Nicht wenige der von Vives in seiner Subventionstheorie vorgeschlagenen Maßnahmen werden auch heute von der Sozialpolitik und in der Sozialen Arbeit praktiziert: Die Arbeitspflicht, die Arbeitsbeschaffungsmaßnahmen, die Registrierung der Armen, die schriftliche Erfassung der jeweiligen Notlage der einzelnen Armen, die ärztliche Begutachtung, die individuell orientierte Unterstützung und eine Erziehungskontrolle durch die städtische Obrigkeit (Jugendamt) sind heute nicht aus der Sozialen Arbeit wegzudenken.

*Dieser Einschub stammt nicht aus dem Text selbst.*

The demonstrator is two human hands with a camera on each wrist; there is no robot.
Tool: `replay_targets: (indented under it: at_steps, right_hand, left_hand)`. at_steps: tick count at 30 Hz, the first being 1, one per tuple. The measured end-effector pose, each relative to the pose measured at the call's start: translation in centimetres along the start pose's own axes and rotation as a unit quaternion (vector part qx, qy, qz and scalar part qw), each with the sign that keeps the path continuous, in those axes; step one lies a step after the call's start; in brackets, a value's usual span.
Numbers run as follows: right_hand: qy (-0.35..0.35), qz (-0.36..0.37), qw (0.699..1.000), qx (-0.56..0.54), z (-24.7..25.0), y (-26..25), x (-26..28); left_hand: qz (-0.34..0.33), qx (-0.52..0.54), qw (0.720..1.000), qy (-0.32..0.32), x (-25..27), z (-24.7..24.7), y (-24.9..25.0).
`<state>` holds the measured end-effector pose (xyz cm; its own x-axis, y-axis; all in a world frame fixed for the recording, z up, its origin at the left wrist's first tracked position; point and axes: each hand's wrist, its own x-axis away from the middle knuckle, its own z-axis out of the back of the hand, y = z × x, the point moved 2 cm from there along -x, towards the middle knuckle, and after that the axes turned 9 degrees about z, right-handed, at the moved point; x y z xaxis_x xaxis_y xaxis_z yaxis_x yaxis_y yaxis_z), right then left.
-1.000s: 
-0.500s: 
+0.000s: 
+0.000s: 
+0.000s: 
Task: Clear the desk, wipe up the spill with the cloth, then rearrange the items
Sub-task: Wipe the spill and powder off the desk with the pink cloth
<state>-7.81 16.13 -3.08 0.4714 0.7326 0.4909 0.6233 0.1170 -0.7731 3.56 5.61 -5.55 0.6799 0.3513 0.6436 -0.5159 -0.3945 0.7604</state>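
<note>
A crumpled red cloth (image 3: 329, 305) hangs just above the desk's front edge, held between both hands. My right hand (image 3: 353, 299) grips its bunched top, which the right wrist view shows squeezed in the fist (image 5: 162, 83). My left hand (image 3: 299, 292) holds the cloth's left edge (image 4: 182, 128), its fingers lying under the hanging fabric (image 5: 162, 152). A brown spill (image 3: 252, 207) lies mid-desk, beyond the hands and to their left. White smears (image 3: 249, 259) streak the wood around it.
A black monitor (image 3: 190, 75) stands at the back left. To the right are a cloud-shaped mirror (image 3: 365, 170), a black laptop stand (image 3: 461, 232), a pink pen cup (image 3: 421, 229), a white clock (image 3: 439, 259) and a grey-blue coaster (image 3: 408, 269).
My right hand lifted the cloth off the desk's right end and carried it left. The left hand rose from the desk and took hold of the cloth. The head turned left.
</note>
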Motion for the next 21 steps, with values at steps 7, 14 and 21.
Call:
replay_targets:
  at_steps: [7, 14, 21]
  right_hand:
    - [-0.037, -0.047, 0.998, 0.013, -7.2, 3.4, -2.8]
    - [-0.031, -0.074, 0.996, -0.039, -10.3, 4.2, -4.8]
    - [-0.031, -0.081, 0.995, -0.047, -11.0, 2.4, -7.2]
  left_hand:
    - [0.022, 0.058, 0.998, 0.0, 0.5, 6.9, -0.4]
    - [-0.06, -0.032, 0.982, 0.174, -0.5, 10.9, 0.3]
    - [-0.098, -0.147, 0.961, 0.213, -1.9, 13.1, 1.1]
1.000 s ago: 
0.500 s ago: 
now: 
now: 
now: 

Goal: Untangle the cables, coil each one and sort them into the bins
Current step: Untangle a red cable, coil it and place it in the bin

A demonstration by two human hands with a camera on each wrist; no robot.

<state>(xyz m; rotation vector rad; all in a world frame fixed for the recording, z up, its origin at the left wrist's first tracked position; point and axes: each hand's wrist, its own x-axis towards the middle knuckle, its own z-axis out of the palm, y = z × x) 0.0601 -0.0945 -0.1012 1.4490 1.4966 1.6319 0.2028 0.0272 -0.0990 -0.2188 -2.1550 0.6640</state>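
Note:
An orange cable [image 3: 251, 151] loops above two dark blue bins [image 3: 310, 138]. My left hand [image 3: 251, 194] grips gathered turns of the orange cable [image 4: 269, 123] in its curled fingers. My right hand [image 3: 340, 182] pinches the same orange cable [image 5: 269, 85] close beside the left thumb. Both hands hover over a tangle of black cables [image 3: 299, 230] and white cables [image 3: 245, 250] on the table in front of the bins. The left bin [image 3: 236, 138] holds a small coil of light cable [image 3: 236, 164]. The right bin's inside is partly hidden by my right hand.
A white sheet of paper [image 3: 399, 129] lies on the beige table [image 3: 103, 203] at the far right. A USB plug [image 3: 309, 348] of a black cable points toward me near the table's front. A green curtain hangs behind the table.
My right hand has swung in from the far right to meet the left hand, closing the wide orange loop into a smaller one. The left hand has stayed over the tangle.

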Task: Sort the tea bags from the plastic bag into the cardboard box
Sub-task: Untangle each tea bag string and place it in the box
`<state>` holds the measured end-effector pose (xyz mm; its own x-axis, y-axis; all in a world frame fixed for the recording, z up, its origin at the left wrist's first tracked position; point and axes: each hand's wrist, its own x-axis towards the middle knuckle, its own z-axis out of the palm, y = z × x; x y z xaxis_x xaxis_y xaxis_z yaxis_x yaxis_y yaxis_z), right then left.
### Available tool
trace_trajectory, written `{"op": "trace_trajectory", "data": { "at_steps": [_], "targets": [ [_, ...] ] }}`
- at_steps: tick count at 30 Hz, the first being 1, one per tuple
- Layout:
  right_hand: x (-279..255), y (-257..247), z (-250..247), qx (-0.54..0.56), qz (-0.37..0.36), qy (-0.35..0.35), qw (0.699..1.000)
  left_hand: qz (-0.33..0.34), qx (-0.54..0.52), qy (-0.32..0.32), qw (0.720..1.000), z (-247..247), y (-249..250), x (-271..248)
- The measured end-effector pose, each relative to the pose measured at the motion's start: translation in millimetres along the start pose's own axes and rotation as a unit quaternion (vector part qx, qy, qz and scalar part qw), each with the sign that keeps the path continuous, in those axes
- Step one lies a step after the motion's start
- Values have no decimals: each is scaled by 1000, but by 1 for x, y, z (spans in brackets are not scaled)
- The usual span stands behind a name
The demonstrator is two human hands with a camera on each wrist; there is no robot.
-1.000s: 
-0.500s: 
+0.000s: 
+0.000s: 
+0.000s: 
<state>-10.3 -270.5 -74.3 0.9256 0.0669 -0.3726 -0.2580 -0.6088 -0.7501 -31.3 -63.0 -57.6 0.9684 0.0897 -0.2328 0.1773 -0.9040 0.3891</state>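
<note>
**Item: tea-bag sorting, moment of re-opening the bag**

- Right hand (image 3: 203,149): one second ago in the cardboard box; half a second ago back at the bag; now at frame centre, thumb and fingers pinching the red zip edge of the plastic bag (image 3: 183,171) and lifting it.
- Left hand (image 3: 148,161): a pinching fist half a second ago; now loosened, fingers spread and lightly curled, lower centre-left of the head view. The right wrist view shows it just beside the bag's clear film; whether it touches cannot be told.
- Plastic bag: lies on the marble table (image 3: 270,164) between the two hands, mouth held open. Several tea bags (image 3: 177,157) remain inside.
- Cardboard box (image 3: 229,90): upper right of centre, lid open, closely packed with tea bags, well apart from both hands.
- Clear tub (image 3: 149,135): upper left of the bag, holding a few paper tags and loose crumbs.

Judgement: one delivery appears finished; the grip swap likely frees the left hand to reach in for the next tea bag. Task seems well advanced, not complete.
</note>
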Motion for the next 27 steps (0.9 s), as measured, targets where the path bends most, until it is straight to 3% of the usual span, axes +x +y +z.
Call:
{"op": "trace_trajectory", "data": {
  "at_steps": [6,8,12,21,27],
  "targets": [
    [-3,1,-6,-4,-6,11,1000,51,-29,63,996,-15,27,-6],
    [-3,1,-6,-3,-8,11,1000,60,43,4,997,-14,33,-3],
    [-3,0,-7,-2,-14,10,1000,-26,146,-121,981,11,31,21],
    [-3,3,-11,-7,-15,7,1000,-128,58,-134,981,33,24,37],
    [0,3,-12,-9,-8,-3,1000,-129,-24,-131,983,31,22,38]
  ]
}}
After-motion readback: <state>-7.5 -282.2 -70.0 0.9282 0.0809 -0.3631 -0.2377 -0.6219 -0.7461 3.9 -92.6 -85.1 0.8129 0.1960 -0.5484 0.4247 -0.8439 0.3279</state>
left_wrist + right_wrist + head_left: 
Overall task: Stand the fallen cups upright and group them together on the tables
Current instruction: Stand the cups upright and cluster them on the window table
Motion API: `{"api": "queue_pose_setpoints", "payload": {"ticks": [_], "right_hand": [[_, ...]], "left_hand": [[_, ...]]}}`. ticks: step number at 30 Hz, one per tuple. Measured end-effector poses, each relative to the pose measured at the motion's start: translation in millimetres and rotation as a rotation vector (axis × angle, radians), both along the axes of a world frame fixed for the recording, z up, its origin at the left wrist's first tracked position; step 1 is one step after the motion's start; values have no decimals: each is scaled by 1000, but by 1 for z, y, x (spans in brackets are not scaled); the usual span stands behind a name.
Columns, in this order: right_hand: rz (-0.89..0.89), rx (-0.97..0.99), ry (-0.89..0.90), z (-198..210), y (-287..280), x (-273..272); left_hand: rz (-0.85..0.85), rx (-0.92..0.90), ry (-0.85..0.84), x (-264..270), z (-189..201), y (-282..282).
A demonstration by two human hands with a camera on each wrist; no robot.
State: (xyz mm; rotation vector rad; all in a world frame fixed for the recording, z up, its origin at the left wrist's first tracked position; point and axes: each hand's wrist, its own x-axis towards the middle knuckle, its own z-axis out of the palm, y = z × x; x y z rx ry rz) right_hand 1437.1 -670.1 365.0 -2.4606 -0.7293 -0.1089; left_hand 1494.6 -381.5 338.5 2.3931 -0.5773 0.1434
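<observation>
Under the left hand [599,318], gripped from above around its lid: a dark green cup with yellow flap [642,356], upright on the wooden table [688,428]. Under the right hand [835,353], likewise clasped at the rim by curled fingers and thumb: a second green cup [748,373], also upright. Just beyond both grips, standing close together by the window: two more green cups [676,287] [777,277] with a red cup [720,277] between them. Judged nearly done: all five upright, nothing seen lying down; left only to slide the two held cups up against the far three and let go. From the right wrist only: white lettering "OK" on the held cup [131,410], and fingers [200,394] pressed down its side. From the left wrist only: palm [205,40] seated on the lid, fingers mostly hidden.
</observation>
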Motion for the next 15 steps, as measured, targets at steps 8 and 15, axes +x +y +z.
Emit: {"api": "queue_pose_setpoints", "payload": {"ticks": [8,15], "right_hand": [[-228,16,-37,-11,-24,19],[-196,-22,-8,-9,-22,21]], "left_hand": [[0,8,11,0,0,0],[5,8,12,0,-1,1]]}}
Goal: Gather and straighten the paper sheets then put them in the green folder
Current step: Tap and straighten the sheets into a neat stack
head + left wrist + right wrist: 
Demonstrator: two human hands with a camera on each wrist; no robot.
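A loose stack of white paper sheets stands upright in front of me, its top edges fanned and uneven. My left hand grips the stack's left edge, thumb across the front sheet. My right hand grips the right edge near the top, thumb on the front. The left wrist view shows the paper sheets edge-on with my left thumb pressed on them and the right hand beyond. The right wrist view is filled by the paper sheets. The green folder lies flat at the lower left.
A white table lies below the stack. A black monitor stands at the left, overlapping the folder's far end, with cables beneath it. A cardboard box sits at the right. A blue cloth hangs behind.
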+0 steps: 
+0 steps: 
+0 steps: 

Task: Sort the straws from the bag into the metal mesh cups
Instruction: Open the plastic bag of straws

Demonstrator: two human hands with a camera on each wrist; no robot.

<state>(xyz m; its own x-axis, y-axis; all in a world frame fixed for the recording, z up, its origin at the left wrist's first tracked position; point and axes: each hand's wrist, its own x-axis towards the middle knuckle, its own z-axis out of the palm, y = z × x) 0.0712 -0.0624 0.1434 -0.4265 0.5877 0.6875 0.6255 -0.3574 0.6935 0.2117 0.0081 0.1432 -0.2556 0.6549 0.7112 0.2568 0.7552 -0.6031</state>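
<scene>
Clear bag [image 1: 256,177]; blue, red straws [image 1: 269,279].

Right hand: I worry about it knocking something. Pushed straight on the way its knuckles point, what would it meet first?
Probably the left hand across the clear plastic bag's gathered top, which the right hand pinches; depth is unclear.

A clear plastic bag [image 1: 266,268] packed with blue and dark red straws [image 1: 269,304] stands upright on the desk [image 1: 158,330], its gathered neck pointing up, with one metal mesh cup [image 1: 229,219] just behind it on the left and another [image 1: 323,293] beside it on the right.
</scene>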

Der Gedanke, die Armen zu erziehen, das heißt die Pädagogisierung der Sozialen Arbeit, hat sich über Pestalozzi (vgl. 1.5) und Nohl (vgl. 2.8) bis in die Gegenwart hinein erhalten. „Fördern und fordern“ gilt vielen auch heute als Aufgabe und Bestimmung Sozialer Arbeit beziehungsweise der Sozialpolitik und hat mit den „Hartz IV-Reformen“ neuen konjunkturellen Aufschwung erfahren.
Beispielhaft für die gegenwärtige Diskussion in der und über die Soziale Arbeit kann zudem die von Vives in seiner Theorie vorgelegte enge Verknüpfung von philosophischen, ethischen, pädagogischen und fürsorgerischen Aspekten stehen, also letztlich die Verknüpfung von Sozialpädagogik und Sozialarbeit, selbst dann noch, wenn die strengtheologischen Begründungen und Appelle für sozialwissenschaftliche Theorien heute nicht mehr als adäquat angesehen werden.
2.7 Literaturempfehlungen
Hans Scherpner hat eine umfangreiche Aufbereitung der Subventionstheorie von Vives – mit vielen Auszügen aus dem lateinischen Originaltext – unter dem Titel „Armenpflegetheorie“ in seiner „Theorie der Fürsorge“ vorgelegt (vgl. Scherpner 1974, 78–109). Bislang lag das für die Soziale Arbeit wichtigste Werk von Vives „De subventione pauperum“ nur in einer lateinischen Fassung mit einer Einführung in italienischer Sprache vor (Vives 1973). Es ist das Verdienst von Susanne Zeller, dass die für die Soziale Arbeit wichtigste Schrift „De subventione pauperum“ nun nicht nur in lateinischer Sprache, sondern auch in einer deutschen Übersetzung aus dem Jahre 1924 vorliegt (vgl. Zeller 2006, 263–319). Eine neuere Übersetzung ins Deutsche ist nicht bekannt. Zum besseren Verständnis der Theorie von Vives tragen sowohl Zellers Ausführungen zur Biografie als auch zur Rezeptions- und Textgeschichte des Werkes bei.